How to create a lever which one swings between rich and poor to drive the economy, instead of just goosing the rich?

Fun questions!

4 Comments:

Anonymous Anonymous said...

I am just surprised that you haven't received a ton of comments especially concerning your comments about churches. I agree with you, but I would like to see even more oversight in their spending practices. There's just something wrong about people who claim to lead a religeon that professes to dedicate all their alms to the needy,(I refer here to Christian TV chanels) and they flash their diamond rings as they beg folks for money, then dive their Caddy to big amusement parks built with that money. NS

10:04 AM  
Anonymous Anonymous said...


How about a law whereby teacher salary is *inversely* proportional to school achievement? And a strong enough inverse that working in the worst schools is *very* profitable?


but then wouldn't there be a disincentive to actually make the school better? JMG

11:05 PM  
Blogger fatoudust said...

NS,

I'm not pissing folks off because no one reads this except for friends and family!

And, I wasn't really speaking towards the obvious religious crooks like the TV preachers, but more to the local fundie mega-churches and to groups which strongly lobby and market their adgenda. These are very common churches and organizations which post multi-million dollar surpluses, and send a decent portion of that tax-free revenue to Christian-right lobbying groups.

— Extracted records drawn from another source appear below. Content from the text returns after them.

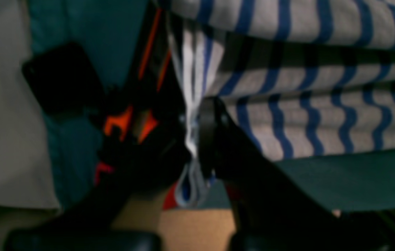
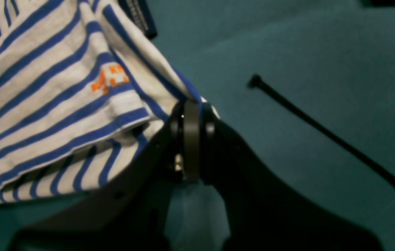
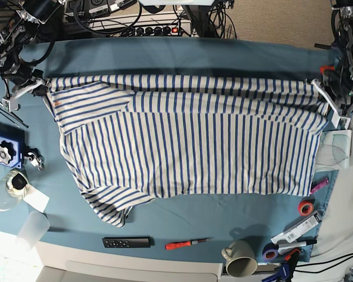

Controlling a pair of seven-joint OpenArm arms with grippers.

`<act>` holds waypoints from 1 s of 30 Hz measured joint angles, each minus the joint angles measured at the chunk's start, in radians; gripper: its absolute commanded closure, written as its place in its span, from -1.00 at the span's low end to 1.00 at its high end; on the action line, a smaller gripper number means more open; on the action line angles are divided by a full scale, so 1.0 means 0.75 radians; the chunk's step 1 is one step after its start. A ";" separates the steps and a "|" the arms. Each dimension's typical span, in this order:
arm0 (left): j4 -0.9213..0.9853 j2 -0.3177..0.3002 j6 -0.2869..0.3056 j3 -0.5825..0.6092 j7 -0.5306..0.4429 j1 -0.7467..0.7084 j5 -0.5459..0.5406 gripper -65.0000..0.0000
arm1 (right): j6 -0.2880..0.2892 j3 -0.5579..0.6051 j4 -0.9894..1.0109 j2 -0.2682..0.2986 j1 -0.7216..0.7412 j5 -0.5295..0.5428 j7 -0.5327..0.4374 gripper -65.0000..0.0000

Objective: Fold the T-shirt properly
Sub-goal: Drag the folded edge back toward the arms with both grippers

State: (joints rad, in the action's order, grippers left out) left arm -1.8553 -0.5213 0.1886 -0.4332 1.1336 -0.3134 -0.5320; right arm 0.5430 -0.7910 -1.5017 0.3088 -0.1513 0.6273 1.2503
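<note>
Both my grippers are clamped on the T-shirt: my left gripper pinches a bunched hem edge, and my right gripper is squeezed onto a corner next to the little orange logo. The shirt is stretched between them along the far edge of the teal table and spreads across its middle. Along the near edge sit a remote, a red screwdriver and a mug, with cables behind the far edge.
</note>
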 measured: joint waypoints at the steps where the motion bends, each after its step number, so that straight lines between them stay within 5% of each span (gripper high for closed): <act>1: 0.001 0.001 0.008 0.000 -0.001 -0.012 -0.002 1.00 | 0.001 0.000 -0.003 0.002 -0.011 0.006 -0.003 1.00; 17: 0.001 -0.001 0.009 0.000 0.024 -0.062 -0.006 1.00 | -0.006 -0.001 -0.208 0.002 -0.240 0.068 0.083 1.00; 30: 0.001 -0.001 0.009 0.000 0.024 -0.106 -0.010 0.96 | 0.007 0.000 -0.209 0.002 -0.241 0.049 0.089 0.90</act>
State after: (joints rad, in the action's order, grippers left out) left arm -1.8549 -0.5217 0.1955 -0.4332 1.1519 -0.3927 -0.5392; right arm 0.5480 -0.7910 -1.6581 0.3099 -0.3321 0.6640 1.3170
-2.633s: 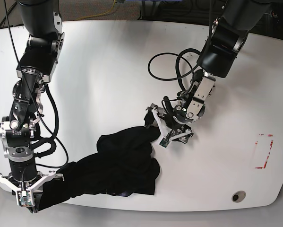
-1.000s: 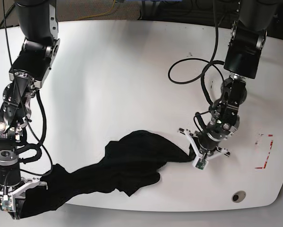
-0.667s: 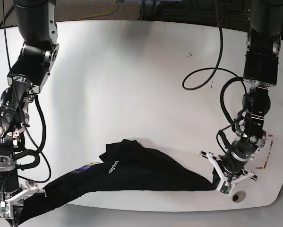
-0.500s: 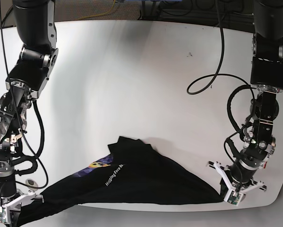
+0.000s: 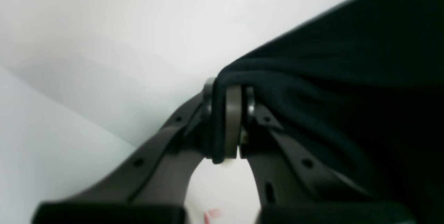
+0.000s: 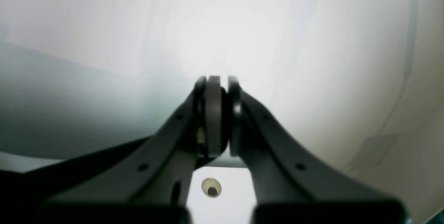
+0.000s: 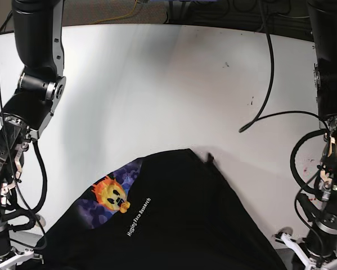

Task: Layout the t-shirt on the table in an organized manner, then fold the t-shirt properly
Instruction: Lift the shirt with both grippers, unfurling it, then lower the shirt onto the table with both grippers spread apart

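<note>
Left gripper point(image 5: 227, 123): I'm clamping a shirt point(image 7: 179, 219) edge.
Right gripper point(image 6: 216, 116): I'm pinching dark cloth — closed tight.
Shirt: soft, limp — I'm judging corners the best hold.

- The t-shirt point(image 7: 174, 219) carries one slanted line of small white lettering, just right of its orange flame-face print point(image 7: 113, 194); it appears to read "Hugging Face Research".
- Nothing else in any view bears legible writing.
</note>
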Robot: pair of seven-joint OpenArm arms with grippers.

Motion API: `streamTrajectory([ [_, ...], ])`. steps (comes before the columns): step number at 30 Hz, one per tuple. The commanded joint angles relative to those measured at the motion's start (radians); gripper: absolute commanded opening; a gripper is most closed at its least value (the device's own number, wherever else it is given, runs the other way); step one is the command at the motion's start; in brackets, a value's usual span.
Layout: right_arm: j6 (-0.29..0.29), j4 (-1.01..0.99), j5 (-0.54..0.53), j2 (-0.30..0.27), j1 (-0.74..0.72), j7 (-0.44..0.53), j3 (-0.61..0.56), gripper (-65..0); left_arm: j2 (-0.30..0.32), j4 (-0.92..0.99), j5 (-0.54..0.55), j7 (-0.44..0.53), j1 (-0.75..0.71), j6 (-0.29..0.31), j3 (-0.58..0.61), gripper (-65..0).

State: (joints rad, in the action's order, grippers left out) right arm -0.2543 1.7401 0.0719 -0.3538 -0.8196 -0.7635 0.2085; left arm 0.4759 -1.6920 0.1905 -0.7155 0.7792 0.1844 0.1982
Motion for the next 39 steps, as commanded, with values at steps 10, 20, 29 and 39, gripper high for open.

Anyone who is participating in politics needs to pay taxes for the privlege. I don't care who you are or whether I agree with you or not!

The more you lobby, the higher your tax rate should be as a "non-profit" organization.

Lobbying is certainly an important right of U.S. citizens, and when you send a letter to your congresscritter that's what you're doing: lobbying them. Letting them know what you think about an issue and what you'd like them to do about it.

I have no problem with this, except that many groups lobbying the government don't seem to be paying their fair share.

Like with individuals, not-for-profits who really are poor should not pay much, if any, taxes. But those, like with individuals, organizations swimmingly rich should have their loopholes closed!